Details
-
Bug
-
Status: Resolved
-
Blocker
-
Resolution: Fixed
-
Impala 2.3.0, Impala 2.5.0, Impala 2.4.0, Impala 2.6.0
Description
Queries with the following characteristics may intermittently return incorrect results:
- non-grouping aggregation on a nested collection that is joined to parent table
- query has straight_join hint or has several joins on nested collections
The characteristic plan shape that is subject to this bug has a subplan with a nested-loop join with a non-grouping aggregation on its build side (left side).

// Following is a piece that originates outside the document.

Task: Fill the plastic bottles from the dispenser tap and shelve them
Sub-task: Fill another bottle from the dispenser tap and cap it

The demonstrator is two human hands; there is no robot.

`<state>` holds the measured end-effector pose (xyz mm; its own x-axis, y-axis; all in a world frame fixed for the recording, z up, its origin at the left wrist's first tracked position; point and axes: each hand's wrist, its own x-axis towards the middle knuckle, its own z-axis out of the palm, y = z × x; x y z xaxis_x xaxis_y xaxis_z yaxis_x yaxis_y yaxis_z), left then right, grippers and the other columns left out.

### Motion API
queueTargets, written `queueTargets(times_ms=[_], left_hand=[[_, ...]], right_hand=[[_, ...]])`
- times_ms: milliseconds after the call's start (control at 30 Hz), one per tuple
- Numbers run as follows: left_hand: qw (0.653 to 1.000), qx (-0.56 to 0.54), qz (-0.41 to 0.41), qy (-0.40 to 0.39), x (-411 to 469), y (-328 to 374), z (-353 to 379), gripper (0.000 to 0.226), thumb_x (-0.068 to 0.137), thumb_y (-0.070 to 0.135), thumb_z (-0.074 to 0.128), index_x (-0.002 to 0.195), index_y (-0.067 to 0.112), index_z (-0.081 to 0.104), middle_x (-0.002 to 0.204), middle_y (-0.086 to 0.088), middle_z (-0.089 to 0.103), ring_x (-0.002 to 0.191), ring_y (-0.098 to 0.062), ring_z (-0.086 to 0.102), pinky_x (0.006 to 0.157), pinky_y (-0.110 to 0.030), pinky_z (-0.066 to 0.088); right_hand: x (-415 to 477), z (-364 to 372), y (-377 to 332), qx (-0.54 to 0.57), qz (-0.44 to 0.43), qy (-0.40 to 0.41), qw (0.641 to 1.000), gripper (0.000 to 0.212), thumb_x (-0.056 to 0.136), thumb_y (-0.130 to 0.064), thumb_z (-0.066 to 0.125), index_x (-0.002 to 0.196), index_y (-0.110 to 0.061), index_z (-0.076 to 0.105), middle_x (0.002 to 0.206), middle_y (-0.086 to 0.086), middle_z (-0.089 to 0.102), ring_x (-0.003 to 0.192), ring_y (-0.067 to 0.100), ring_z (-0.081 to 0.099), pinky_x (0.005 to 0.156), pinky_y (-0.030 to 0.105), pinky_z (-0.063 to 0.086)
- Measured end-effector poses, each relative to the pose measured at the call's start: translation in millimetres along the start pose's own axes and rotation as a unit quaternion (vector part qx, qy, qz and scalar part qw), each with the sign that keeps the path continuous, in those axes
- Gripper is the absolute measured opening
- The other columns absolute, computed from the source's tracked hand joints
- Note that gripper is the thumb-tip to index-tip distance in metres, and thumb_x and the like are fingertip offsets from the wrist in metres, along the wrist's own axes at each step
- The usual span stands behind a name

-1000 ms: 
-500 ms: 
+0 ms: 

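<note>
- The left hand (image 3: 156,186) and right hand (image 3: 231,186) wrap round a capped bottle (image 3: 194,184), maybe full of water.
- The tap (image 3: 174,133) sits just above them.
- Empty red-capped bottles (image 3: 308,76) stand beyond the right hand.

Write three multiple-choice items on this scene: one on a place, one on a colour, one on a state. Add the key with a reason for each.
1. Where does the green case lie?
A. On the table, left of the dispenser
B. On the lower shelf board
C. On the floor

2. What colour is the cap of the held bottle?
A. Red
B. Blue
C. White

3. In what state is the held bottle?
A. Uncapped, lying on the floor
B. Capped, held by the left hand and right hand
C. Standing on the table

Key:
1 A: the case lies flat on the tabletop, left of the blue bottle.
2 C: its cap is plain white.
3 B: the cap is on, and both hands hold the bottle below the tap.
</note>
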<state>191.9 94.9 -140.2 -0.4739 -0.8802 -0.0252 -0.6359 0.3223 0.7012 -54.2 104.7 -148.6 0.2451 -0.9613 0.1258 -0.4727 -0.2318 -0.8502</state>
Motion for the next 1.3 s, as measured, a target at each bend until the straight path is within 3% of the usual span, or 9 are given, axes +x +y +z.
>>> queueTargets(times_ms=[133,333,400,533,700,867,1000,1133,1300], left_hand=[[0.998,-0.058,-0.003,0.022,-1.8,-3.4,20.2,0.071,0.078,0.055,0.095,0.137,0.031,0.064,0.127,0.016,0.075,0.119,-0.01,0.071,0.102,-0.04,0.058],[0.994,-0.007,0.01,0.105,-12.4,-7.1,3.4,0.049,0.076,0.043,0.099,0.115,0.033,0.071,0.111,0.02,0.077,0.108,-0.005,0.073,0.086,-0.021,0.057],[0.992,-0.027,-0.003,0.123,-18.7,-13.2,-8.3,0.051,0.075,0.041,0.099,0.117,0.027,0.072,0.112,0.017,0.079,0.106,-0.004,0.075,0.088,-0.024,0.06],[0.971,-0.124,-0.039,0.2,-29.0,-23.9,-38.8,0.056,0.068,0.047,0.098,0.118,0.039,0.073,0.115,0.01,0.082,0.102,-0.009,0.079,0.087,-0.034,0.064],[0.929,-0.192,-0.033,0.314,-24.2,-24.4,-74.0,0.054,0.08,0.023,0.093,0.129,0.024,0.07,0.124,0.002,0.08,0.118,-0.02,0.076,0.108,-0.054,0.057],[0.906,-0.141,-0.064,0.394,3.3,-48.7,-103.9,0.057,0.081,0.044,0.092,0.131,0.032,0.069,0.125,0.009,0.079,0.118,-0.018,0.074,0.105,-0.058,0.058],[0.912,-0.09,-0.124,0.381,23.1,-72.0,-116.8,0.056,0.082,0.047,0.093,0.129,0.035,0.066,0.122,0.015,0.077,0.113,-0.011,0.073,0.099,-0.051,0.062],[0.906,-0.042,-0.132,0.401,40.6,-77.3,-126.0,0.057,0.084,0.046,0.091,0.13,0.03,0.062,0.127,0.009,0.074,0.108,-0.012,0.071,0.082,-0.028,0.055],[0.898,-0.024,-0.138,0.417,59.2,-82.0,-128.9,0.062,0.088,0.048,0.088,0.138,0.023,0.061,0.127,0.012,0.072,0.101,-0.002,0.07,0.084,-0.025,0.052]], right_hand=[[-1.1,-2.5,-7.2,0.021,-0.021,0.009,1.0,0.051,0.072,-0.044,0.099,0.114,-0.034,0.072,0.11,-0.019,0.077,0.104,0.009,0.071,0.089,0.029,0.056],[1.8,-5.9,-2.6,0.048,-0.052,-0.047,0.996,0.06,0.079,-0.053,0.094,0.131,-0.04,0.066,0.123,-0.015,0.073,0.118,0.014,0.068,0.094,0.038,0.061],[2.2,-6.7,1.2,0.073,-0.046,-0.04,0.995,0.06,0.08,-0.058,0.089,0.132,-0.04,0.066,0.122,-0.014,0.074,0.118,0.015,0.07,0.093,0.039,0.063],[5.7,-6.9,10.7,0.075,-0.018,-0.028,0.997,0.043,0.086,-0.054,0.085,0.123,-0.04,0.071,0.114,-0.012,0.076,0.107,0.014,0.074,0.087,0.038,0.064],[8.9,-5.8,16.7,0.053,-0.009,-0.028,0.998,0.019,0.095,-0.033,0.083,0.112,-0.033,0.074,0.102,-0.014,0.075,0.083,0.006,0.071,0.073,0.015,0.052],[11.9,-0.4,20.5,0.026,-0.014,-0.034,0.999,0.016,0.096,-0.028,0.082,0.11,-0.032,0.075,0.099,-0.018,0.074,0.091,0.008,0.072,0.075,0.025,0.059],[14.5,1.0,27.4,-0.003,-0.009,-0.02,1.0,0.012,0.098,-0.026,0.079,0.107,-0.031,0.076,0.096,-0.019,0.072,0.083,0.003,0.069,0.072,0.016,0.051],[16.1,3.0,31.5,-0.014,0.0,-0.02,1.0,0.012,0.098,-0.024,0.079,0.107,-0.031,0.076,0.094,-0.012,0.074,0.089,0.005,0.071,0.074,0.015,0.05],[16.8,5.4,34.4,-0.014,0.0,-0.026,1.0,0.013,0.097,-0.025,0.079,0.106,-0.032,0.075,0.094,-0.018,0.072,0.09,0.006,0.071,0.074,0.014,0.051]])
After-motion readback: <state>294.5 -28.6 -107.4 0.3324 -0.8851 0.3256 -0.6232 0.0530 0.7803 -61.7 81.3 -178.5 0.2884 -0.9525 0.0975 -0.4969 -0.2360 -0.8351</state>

Example with characteristic plan shape:
select straight_join c_custkey, cnt
from tpch_nested_parquet.customer c,
(select count(*) cnt1 from c.c_orders) v
where cnt1 = 1
+------------------------------------------------------------------------------------+
| Explain String |
+------------------------------------------------------------------------------------+
| Estimated Per-Host Requirements: Memory=186.00MB VCores=1 |
| WARNING: The following tables are missing relevant table and/or column statistics. |
| tpch_nested_parquet.customer |
| |
| 06:EXCHANGE [UNPARTITIONED] |
| | |
| 01:SUBPLAN |
| | |
| |--05:NESTED LOOP JOIN [CROSS JOIN] <--- NLJ with AGG on build side |
| | | |
| | |--04:AGGREGATE [FINALIZE] |
| | | | output: count(*) |
| | | | having: count(*) = 1 |
| | | | |
| | | 03:UNNEST [c.c_orders] |
| | | |
| | 02:SINGULAR ROW SRC |
| | |
| 00:SCAN HDFS [tpch_nested_parquet.customer c] |
| partitions=1/1 files=4 size=577.87MB |
+------------------------------------------------------------------------------------+
I suspect that our tests did did not catch this because we typically invert nested-loop joins to have singular row sources on the build side, so this bug would only manifest in more complex plans or with straight_join.
The underlying problem seems to be that the memory backing aggregation tuples is not properly transferred to the output batch in the last subplan iteration.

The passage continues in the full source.